◆ REQUIRED ACTION
Copy out, from the data, each line containing the string "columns".

◆ COLLECTED MATERIAL
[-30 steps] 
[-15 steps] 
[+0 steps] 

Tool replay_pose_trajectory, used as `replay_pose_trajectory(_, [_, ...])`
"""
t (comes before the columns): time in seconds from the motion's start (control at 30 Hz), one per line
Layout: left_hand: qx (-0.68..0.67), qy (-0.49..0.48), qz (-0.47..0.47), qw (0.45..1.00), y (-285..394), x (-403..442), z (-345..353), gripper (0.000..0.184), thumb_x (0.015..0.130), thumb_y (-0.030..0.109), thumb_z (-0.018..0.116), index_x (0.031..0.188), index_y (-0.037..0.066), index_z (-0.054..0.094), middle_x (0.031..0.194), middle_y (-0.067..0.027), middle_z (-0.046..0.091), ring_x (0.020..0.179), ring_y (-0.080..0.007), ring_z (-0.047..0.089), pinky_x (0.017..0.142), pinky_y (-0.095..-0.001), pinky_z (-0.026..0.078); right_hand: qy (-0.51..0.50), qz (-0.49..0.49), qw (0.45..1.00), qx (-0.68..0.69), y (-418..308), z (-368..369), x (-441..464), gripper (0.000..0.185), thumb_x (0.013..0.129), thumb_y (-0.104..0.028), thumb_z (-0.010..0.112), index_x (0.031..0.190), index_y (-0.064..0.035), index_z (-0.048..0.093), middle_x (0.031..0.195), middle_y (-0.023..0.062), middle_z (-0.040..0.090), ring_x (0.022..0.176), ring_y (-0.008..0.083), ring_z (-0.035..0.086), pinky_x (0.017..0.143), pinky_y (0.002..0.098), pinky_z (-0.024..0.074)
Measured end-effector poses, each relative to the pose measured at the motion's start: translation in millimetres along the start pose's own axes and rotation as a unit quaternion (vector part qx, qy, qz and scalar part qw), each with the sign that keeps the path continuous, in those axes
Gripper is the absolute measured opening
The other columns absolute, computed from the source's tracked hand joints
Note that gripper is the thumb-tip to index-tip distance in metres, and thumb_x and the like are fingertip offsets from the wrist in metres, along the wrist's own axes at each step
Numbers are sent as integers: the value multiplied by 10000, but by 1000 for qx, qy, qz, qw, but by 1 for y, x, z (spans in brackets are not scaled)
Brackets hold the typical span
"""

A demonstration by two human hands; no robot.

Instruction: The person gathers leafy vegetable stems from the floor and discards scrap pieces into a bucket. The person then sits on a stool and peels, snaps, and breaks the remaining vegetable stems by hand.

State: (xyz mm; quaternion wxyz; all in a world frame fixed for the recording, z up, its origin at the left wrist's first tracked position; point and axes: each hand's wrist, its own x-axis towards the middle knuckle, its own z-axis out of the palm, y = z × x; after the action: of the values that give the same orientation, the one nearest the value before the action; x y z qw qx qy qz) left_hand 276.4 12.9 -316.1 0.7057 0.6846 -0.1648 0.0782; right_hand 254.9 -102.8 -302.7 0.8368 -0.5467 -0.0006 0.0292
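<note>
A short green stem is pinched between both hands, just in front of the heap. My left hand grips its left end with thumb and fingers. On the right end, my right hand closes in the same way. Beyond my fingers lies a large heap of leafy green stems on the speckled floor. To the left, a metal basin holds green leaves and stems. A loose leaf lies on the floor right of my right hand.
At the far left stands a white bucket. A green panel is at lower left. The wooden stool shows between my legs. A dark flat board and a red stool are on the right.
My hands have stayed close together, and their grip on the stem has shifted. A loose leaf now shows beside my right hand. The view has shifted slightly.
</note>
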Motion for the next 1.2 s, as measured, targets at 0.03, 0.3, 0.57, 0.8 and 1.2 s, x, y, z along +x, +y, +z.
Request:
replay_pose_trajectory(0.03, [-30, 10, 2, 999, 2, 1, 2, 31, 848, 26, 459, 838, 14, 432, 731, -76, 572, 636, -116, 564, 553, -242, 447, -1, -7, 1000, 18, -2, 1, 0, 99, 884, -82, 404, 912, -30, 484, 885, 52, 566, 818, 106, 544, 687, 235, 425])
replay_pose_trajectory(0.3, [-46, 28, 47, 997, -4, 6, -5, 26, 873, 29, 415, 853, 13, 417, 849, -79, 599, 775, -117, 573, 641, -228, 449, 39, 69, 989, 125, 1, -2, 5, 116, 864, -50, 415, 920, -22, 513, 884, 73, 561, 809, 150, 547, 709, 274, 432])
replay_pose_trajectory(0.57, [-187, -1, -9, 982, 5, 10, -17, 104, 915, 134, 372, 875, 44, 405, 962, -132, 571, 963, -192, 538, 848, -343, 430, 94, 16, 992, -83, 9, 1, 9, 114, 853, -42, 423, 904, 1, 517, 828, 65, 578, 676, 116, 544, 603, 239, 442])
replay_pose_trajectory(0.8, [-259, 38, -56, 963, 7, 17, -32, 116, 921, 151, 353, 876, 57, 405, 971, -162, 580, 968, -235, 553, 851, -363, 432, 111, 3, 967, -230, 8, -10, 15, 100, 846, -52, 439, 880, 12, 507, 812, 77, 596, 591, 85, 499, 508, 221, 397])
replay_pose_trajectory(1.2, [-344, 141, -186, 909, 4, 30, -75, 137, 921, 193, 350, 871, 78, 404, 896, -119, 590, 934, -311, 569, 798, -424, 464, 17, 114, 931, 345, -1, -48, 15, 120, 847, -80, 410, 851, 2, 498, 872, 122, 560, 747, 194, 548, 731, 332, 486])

◆ RESULT
t (comes before the columns): time in seconds from the motion's start (control at 30 Hz), one per line
The other columns absolute, computed from the source's tracked hand joints

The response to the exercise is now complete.